El Sonbaty pushed his off-season bodyweight up to 330 and competed at 285. Yates weighed 300 in the off-season and competed at 260 so shredded his skin appeared translucent. Coleman weighs 330 to 340 in the off-season and competes at 290. These men taught their bodies how to handle continually greater amounts of calories without becoming fat. Contrast this with the typical obese person who eats one meal a day and adds body fat at the drop of a hat. I am working with crew of obese folks and having great success using modified bodybuilder eating tactics to help the obese lose body fat. The first order of business for the obese is to establish a multiple meal schedule. The obvious advantage to this strategy is it divides the daily calories in smaller chunks. I require the obese person to eat every three hours and this usually works out to five feedings a day. Secondly we insist they clean up the food selections. Some foods are easily converted into body fat (sugar foods, manmade foods and saturated fat) and some foods are near impossible for the body to convert into fat (lean protein, fibrous carbohydrates.) The bodys metabolism kicks into high gear to digest protein and fiber creates what is called the thermogenic effect of food. Body temperature actually increases when the digestive system is faced with the daunting task of breaking down hard to digest protein and fiber.

Multiple meals allow the body to deal with fewer calories at any one sitting and the repeated practice of eating 5-6 meals a day teaches the body to become adept at digesting and distributing food. Better to eat 3,000 clean calories a day divided into six five hundred-calorie daily meals than one 1,500 calorie mega-dirty fast-food meal. The results are astounding when the obese buy into the approach. I have one male who has lost 40-pounds of bodyweight in 40 days while simultaneously adding 12-pounds of muscle. He started at 240 and yesterday he weighed 200. This is far more impressive because didnt lose muscle in the process, he added muscle in the process. On day I he deadlifted 75-pounds for 10-reps and on day forty he pulled 275-pounds for 10. This was no ex-jock loaded with muscle memory; this is a 48-year old man with zero weight training experience. Obese folks who slash calories end up losing as much fat as muscle and end up as miniaturized versions of the old fat selves. My modified bodybuilder approach melts fat while simultaneously adding muscle: the obese person eats more and as a direct result feels energized and vibrant during the process. Contrast this with the calorie slasher who feels deprived, denied and continually on the verge of a binge. A person who eats wholesome foods every three hours is far less likely to binge and blow their diet than some poor obese person subsisting on 1200 calories a day. The calorie starved obese individual has set their caloric ceiling set so low that eating a candy bar or a bowl of ice cream causes them to add five pounds in 24-hours.

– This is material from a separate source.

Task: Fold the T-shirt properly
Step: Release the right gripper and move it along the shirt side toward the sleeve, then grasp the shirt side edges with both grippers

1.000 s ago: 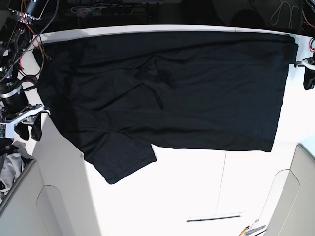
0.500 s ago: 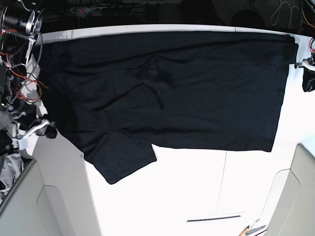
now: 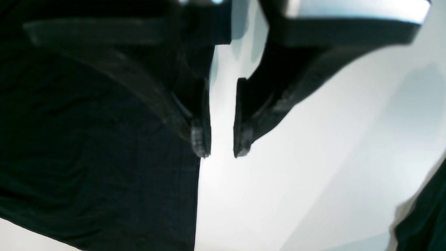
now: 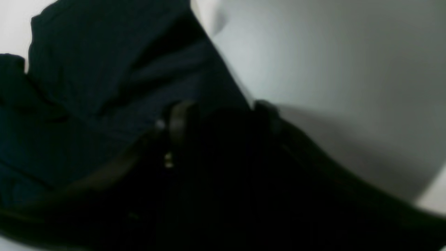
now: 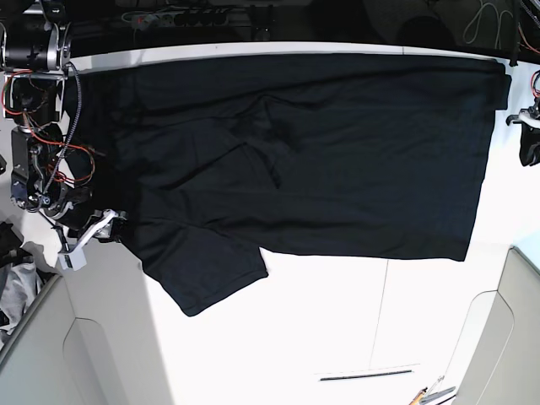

Adding functional muscle and building strength allows the obese person to become mobile and adept at climbing steps, getting out of a low chair and powering their bulk around. Compare this to the calorie slasher who actually weakens their already weak body. Those who depend on deprivation to trigger bodyweight loss weaken the immune system and continually contract colds and sickness. Those who live on 1000 to 1500 calories a day live in a stressful psychological world of denial. A person who has elevated their metabolism and consumes 3,000 calories a day can absorb an occasional binge far, far better than a person starving; I allow my folks a cheat meal once a week: this allows them to feel psychologically free. The interesting thing about the cheat meal (not cheat day cheat meal) is that by being good the other 6 7/8s of the time the sweets, fat and junk they crave and might eat are rejected by the body and classically results in diarrhea. I have five obese folks I currently work with and all are experiencing similarly spectacular results: all are losing unhealthy fat while building functional muscle and eating more food than they did before they commenced the process. This counterintuitive approach eat more to lose fat was torn right out of the playbook of champion bodybuilders and can be used to great effect by anyone interested in losing fat while adding muscle.